What would you consider the origin of the rise in populist sentiments, illustrated by the referenda in the United Kingdom and Colombia and the ascent of Trump in the United States? Do you see a common thread between these developments?
Colombia is quite different, but what’s happening in Europe and the United States has certain similarities. It fundamentally traces back, I think, to the new liberal programs of the past generation which have just cast a huge number of people to the side. These programs have improved corporate profit, kept wages stagnant, and highly concentrated wealth and power. They’ve undermined democracy. People have no faith or trust in institutions in Europe— it’s actually worse than [in the United States]. Decisions are basically made in Brussels; people can elect whoever they like, but [the EU elections] have almost no implications for policy. As [economist and Columbia University professor] Joe Stiglitz pointed out, it’s basically one dollar, one vote, and one of the reactions is just anger at everything.

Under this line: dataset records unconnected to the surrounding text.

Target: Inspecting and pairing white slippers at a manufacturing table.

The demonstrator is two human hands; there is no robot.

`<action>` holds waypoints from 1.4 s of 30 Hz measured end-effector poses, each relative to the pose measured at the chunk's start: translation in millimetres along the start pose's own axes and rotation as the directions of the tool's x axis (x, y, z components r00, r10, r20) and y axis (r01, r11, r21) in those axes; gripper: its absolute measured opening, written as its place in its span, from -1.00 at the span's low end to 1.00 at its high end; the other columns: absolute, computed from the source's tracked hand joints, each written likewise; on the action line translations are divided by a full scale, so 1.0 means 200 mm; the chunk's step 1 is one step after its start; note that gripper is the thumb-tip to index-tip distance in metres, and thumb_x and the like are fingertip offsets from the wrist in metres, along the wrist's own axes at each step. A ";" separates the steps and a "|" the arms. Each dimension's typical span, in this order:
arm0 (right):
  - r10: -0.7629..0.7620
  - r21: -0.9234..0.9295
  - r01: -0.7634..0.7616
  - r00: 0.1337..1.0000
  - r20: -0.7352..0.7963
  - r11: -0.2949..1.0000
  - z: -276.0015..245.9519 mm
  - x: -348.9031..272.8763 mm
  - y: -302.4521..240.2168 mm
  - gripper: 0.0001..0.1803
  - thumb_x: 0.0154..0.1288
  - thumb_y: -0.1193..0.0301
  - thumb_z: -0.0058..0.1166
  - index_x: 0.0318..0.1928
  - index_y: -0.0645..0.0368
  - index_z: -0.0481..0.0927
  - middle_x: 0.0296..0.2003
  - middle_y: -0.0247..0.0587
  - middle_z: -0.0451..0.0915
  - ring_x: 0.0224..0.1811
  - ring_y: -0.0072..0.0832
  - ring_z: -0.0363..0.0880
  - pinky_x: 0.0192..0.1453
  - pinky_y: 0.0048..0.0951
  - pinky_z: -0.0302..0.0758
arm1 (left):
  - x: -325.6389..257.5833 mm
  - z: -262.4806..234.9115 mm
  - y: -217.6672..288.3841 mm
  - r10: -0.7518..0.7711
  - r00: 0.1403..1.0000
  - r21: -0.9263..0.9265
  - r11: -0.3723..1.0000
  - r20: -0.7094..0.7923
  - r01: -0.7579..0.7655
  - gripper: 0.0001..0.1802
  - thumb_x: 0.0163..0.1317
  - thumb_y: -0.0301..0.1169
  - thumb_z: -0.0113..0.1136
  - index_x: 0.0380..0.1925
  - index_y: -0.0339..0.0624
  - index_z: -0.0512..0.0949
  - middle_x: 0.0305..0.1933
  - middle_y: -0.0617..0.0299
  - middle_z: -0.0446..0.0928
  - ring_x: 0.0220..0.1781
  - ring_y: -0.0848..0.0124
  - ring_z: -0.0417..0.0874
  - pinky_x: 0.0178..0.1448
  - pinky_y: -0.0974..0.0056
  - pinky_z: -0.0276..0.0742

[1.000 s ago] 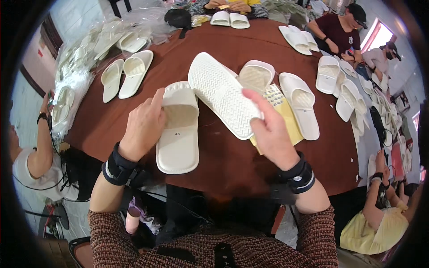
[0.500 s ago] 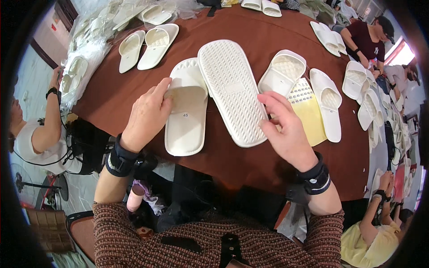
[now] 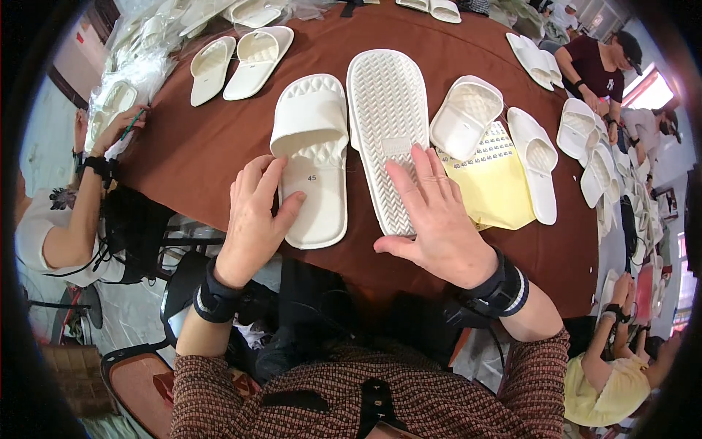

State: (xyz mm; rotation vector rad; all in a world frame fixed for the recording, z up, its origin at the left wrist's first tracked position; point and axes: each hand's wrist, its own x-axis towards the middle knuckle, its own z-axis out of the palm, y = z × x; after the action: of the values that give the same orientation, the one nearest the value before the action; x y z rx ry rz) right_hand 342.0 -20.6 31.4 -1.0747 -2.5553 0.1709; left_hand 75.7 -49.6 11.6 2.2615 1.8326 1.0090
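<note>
Two white slide slippers lie side by side on the brown table [image 3: 183,157] in front of me. The left slipper [image 3: 311,154] is upright, its strap toward the far side. My left hand [image 3: 254,219] rests flat on its heel and left edge. The right slipper [image 3: 387,117] is turned sole up, showing a ribbed tread. My right hand [image 3: 439,219] lies flat on its heel end, fingers spread. Neither hand grips anything.
A yellow sticker sheet [image 3: 493,183] lies right of the slippers, with another upturned slipper [image 3: 464,117] above it. More white slippers [image 3: 241,62] sit across the table, bagged ones [image 3: 124,80] at the far left. People sit on the left [image 3: 66,227] and right [image 3: 596,69].
Both slippers have been laid flat on the table and the sole-up one straightened. My right hand moved from its side onto its heel; my left hand slid down to the other slipper's heel.
</note>
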 end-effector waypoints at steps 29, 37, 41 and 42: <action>0.298 0.905 -0.425 0.868 0.397 0.032 -0.12 -0.03 0.09 -0.16 0.20 0.68 -0.20 0.49 0.16 -0.12 -0.03 -0.10 0.55 -0.21 -0.46 0.61 -0.22 -0.43 0.62 | -0.01 0.03 -0.04 0.013 0.997 -0.003 1.000 -0.072 -0.013 -0.59 0.10 -0.39 0.27 -0.03 -0.27 0.52 0.07 0.07 0.44 0.06 0.10 0.44 0.14 0.12 0.32; 0.318 0.555 -0.524 0.846 0.427 0.647 -0.21 0.01 0.09 -0.31 0.29 0.53 -0.06 0.43 0.12 0.13 -0.44 -0.29 0.57 -0.49 -0.62 0.50 -0.35 -0.56 0.50 | -0.02 0.02 -0.05 0.002 0.997 -0.016 1.000 -0.071 -0.003 -0.58 0.10 -0.38 0.27 -0.02 -0.28 0.52 0.09 0.06 0.43 0.07 0.09 0.43 0.16 0.11 0.32; 0.311 0.451 -0.421 0.902 0.300 0.787 -0.22 0.01 0.08 -0.51 0.30 0.47 -0.03 0.25 0.22 0.36 -0.50 -0.01 0.56 -0.50 -0.31 0.57 -0.32 -0.37 0.49 | -0.01 0.02 -0.04 0.022 0.997 -0.010 1.000 -0.075 -0.022 -0.58 0.10 -0.37 0.27 -0.02 -0.27 0.52 0.08 0.07 0.43 0.07 0.09 0.43 0.16 0.10 0.32; 0.293 0.447 -0.381 0.921 0.255 0.809 -0.23 0.02 0.07 -0.56 0.30 0.47 -0.02 0.19 0.24 0.40 -0.48 0.01 0.57 -0.49 -0.27 0.57 -0.31 -0.36 0.49 | -0.01 0.02 -0.04 0.011 0.998 -0.026 1.000 -0.060 -0.012 -0.59 0.10 -0.42 0.24 -0.02 -0.30 0.51 0.08 0.04 0.44 0.08 0.07 0.43 0.18 0.10 0.33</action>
State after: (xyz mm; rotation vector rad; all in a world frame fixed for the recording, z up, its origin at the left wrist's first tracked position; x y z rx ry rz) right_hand 365.7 -9.0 71.5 -1.3313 -2.2341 0.9925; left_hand 72.1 -47.8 3.7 2.2532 1.8194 1.1078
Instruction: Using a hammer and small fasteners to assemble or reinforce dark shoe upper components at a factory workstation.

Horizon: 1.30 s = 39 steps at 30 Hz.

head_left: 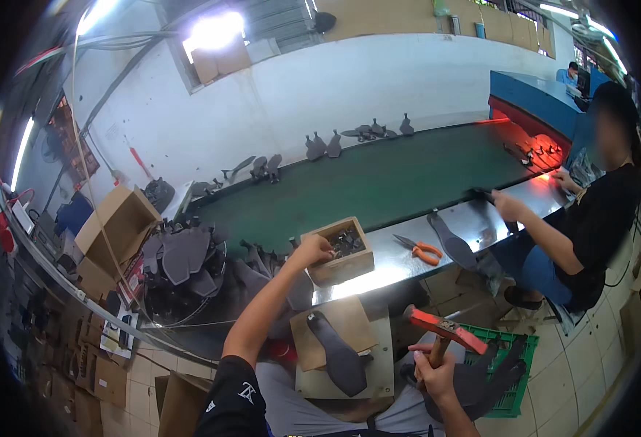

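My left hand [311,251] reaches into a small wooden box [344,268] of dark metal bits on the steel bench edge, fingers curled at its near rim. My right hand [434,373] grips the wooden handle of a red-headed hammer [446,329], held low over my lap. Between my arms a dark shoe insole [339,354] lies on a brown board [335,329] resting on a pale block.
A green conveyor belt [378,178] carries dark shoe parts along the back. Orange pliers [424,252] and another insole [451,242] lie on the steel bench. A seated person in black [590,218] works at right. A green crate [511,364] and cardboard boxes [120,218] stand around.
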### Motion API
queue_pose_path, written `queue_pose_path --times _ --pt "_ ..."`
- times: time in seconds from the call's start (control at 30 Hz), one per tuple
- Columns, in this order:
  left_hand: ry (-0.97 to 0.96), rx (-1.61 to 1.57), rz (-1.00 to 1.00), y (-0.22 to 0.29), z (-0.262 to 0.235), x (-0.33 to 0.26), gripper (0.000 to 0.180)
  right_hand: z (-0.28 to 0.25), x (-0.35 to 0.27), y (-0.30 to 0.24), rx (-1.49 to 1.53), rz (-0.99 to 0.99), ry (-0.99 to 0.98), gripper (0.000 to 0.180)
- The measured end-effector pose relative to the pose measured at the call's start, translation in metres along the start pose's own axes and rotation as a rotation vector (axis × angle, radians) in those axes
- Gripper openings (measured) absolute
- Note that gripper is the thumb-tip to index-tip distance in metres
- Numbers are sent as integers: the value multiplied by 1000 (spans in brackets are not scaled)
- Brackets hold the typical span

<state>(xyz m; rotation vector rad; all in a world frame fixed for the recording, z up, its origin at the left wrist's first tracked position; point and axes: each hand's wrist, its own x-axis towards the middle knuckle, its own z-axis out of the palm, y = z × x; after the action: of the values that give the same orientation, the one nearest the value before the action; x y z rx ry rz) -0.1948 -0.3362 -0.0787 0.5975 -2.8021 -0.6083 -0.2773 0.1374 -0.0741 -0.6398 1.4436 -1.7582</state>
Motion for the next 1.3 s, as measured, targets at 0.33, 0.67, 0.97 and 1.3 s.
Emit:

So for example, Brexit interacts with the Thatcherite programs of de-industrializing England. Financial manipulations enriched southeast England and left the rest to wither on the vine. People are angry about that, but they picked, in my view, an irrational answer, since leaving Europe doesn’t help— Europe didn’t elect Thatcher, Major, Blair, or Cameron. My guess is that Brexit will even make it worse, but you can see what the source of the anger is. On the continent it’s pretty similar: the austerity programs have severely harmed the economy, but they’ve also essentially undermined democratic functioning: the centrist parties are collapsing, and there’s no faith in institutions. You see it in both the Trump and the Sanders phenomena—different ways of reacting to this collapse of functioning policies that [once existed] for the benefit of the population.
Trump supporters are not necessarily very poor—some of them are moderately well-off, they have jobs, but then, the image that’s been used, which is not a bad one, I think, is that they are people who see themselves as standing in line trying to get ahead. That they’ve worked hard, they’ve “done” their place in line, and they’re stuck there. The people ahead of them are shooting off into the stratosphere, and the people behind them, in their view, are being pushed ahead in the line by the federal government. That’s what the federal government does [in their view]—it takes people who are behind them and who haven’t worked hard enough they way they have, and pushes them ahead by some supportive programs. They listen to talk radio, for example, and hear laments about how Syrian immigrants are treated like kings while “I can’t get my kids my college.”
Recently, economists Anne Case and Angus Deaton identified a marked decrease in life expectancies or increase in mortality rates among white, middle-aged Americans, often due to drug abuse or suicide. How would you say that change in mortality rates has been affecting American culture or society?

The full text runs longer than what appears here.